Blank Slate: Free Tattoo Removal Helps Strip off Badges of Sin

Blank Slate: Free Tattoo Removal Helps Strip off Badges of Sin September 13, 2015

One evening in Moscow, I happened to glance at the hand of the man I was drinking alongside. Tattooed into the fleshy part between thumb and forefinger were five dots, arranged exactly like pips on a die. This guy was the most harmless-looking Russian I have yet to meet – he reminded me of George Costanza – but the tattoo meant he’d spent time, not merely in prison, but in odinochka, or solitary confinement. One man, four walls.

I never did find out whether that man had any plans to immigrate to the US. Even daring to hope he’s still alive seems a little extravagant. But if he is, and if he’s joined the California section of the Russian diaspora, he can find doctors to laser those dots away for free.
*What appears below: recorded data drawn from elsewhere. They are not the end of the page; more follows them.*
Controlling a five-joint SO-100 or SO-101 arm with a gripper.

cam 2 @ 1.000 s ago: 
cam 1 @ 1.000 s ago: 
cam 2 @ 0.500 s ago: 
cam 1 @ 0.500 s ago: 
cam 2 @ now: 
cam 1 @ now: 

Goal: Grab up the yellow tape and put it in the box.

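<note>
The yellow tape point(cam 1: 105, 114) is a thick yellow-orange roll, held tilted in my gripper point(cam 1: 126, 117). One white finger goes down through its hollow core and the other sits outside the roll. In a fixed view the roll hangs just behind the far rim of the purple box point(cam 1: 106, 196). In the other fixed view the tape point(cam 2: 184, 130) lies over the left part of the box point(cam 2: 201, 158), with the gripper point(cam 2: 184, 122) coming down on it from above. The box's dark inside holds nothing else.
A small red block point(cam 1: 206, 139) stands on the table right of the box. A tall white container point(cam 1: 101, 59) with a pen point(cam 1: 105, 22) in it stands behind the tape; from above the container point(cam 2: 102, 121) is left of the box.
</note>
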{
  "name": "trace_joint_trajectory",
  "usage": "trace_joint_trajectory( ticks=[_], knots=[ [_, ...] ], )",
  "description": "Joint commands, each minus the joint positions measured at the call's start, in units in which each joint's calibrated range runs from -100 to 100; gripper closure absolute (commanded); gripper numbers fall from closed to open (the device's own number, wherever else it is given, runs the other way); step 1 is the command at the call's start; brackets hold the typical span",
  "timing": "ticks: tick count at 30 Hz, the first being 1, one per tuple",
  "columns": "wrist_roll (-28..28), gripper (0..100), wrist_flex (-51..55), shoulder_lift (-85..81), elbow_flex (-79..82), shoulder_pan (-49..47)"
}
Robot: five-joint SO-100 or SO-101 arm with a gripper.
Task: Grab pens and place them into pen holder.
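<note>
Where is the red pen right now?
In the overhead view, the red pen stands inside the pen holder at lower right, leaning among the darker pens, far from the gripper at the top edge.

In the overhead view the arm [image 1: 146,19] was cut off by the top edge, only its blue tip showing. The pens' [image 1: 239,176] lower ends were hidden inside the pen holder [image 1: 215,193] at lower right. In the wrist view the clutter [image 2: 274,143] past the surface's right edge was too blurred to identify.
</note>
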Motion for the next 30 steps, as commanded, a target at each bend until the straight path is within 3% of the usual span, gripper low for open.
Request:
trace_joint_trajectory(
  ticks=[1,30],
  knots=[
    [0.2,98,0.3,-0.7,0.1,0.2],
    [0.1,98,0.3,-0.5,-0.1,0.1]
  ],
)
Blank Slate, sponsored by Catholic Charities of the Diocese of Monterrey, engages “retired and off-duty physicians” to remove tattoos from people “who feel their ink is holding them back from putting past mistakes behind them.”

When it comes to permanent subcutaneous ink injections, there are mistakes and mistakes. In a press release, program director Maria Runciman makes clear that Blank Slate isn’t concerned primarily with “decorative tattoos.” Instead, typical clients are “former prostitutes who were branded by their pimps with tattoos, people who were in abusive relationships and want the names of their abusers removed.” Clean Slate also helps former gang members looking to land steady jobs and former white supremacists whose swastikas and “88’s” are barring them from the armed forces.

An Aleteia article compares being cleansed of a gang tattoo to the “erasure” of sin through confession and reconciliation. It reminds me more of baptism – adult baptism, the kind I underwent myself. Blank Slate obliges applicants to perform 20 hours of community service in return for their favors – a bargain, considering doctors typically charge more than $100 to remove ink from every square inch of tattooed skin. But I remain unconvinced it compares with shedding 36 years of accumulated sins, great and small, over the course of three short dunks.

Among underworld tattoos, you’ll find many eyesores – crude amateur renderings of teardrops and spider webs, or inscriptions in Olde English letters. But you’ll also find some real beauties. Over the years, I came to recognize a distinctive black-and-white fine-line style apparently developed in the state penitentiary at Florence. Whether it represents the work of a single, very talented inmate or a whole school of acolytes I don’t know. Either way, you can see it expressed on arms, shoulders and backs all over the Valley, in images of La Santa Muerte and scenes of Aztec human sacrifice.

Like military campaign ribbons or patches on bikers’ jacket, underworld tattoos also function as a CV, a visible syllabus of professional achievements. Every criminal subculture has its own code. Russian Mafiosi who have served time in prison advertise their commitment to the life by marking their skin with cathedrals – a new cupola for every sentence completed. Significantly, these cupolas have no crosses. Whoever flashes these symbols is guaranteed a certain amount of respect and admiration from his peers.

The Act of Contrition includes the phrase “I detest my sins,” and this is an easier thing said than done. Sinning, let’s face it, is fun, or can at any confer immediate advantage. Thomas Aquinas wrote that all sin results from “an inordinate desire for some temporal good,” which in turn proceeds from “a disordered love of self.” Detesting the sin means re-ordering both desires and love of self, which can feel, to the sinner, like scaling back both, a process hard to distinguish from shrinking, which is the furthest thing from fun.

Whether you’d rather compare it to reconciliation or an adult baptism, there is something sacramental about stripping off all that elegant, gruesome plumage. It’s a visible sign of willingness to sacrifice inordinate self-love and desire for the ordinate kind, even at the cost of exchanging the flamboyant life of an armed robber or drug dealer for the more modest one of a Wal-Mart cashier. Losing the stars on the knees or the five-pointed crown is a way of saying you’re ready, as the man put it in Goodfellas, to live out the rest of your life like a schnook.